Your answer must repeat the full listing, line for line.

***

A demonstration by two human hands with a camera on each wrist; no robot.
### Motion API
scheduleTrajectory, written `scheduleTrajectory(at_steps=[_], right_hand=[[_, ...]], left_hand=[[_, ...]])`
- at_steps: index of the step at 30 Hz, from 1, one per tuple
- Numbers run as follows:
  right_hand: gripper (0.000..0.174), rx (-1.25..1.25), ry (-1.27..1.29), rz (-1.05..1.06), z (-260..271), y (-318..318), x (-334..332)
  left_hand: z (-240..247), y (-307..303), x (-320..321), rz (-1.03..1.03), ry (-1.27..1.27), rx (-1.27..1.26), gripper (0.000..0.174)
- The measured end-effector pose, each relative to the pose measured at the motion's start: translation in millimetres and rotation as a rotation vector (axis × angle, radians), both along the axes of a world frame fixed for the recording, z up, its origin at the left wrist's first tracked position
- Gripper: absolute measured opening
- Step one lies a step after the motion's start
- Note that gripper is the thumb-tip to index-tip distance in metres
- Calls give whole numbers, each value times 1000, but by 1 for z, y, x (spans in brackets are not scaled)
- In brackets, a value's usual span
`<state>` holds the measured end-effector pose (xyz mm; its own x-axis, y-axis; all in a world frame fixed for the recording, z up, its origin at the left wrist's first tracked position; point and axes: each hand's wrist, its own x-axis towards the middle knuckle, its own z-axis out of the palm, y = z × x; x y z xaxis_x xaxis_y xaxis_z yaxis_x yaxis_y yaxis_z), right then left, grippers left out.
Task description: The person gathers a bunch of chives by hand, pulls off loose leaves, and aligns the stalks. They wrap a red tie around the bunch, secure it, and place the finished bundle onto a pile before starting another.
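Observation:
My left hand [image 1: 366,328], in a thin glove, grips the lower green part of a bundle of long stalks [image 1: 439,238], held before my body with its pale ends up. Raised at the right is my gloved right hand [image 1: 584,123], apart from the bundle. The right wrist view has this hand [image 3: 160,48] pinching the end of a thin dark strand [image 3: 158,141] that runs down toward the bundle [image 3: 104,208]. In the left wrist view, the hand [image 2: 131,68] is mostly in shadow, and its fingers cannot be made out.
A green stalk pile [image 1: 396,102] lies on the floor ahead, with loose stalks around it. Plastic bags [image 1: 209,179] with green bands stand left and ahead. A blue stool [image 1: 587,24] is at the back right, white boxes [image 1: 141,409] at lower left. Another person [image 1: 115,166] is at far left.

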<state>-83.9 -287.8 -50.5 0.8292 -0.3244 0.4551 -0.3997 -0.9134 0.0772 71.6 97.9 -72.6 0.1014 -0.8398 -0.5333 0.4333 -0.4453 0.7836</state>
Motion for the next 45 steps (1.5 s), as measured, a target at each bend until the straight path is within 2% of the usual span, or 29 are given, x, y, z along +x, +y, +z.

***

Response:
A demonstration by two human hands with a camera on each wrist; no robot.
### Motion API
scheduleTrajectory, written `scheduleTrajectory(at_steps=[_], right_hand=[[_, ...]], left_hand=[[_, ...]])`
- at_steps: index of the step at 30 Hz, from 1, one per tuple
- Numbers run as follows:
  right_hand: gripper (0.000..0.174), rx (-1.25..1.25), ry (-1.27..1.29), rz (-1.05..1.06), z (-260..271), y (-318..318), x (-334..332)
  left_hand: z (-240..247), y (-307..303), x (-320..321), rz (-1.03..1.03), ry (-1.27..1.27), rx (-1.27..1.26), gripper (0.000..0.174)
- The measured end-effector pose, each relative to the pose measured at the motion's start: translation in millimetres and rotation as a rotation vector (axis × angle, radians), both along the axes of a world frame fixed for the recording, z up, its origin at the left wrist's first tracked position
- Gripper: absolute measured opening
- Step one lies a step after the motion's start
- Note that gripper is the thumb-tip to index-tip distance in metres
- Calls give whole numbers, each value times 1000, but by 1 for z, y, x (spans in brackets are not scaled)
- In brackets, a value's usual span
`<state>` holds the measured end-effector pose (xyz mm; its own x-axis, y-axis; all in a world frame fixed for the recording, z up, its origin at the left wrist's first tracked position; point and axes: each hand's wrist, its own x-axis towards the middle knuckle, its own z-axis out of the palm, y = z × x; x y z xaxis_x xaxis_y xaxis_z yaxis_x yaxis_y yaxis_z), right then left, grippers left out.
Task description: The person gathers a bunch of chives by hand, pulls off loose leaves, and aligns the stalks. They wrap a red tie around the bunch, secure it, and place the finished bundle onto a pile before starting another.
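Observation:
My left hand [image 1: 366,328], in a thin glove, grips the lower green part of a bundle of long stalks [image 1: 439,238], held before my body with its pale ends up. Raised at the right is my gloved right hand [image 1: 584,123], apart from the bundle. The right wrist view has this hand [image 3: 160,48] pinching the end of a thin dark strand [image 3: 158,141] that runs down toward the bundle [image 3: 104,208]. In the left wrist view, the hand [image 2: 131,68] is mostly in shadow, and its fingers cannot be made out.
A green stalk pile [image 1: 396,102] lies on the floor ahead, with loose stalks around it. Plastic bags [image 1: 209,179] with green bands stand left and ahead. A blue stool [image 1: 587,24] is at the back right, white boxes [image 1: 141,409] at lower left. Another person [image 1: 115,166] is at far left.
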
<state>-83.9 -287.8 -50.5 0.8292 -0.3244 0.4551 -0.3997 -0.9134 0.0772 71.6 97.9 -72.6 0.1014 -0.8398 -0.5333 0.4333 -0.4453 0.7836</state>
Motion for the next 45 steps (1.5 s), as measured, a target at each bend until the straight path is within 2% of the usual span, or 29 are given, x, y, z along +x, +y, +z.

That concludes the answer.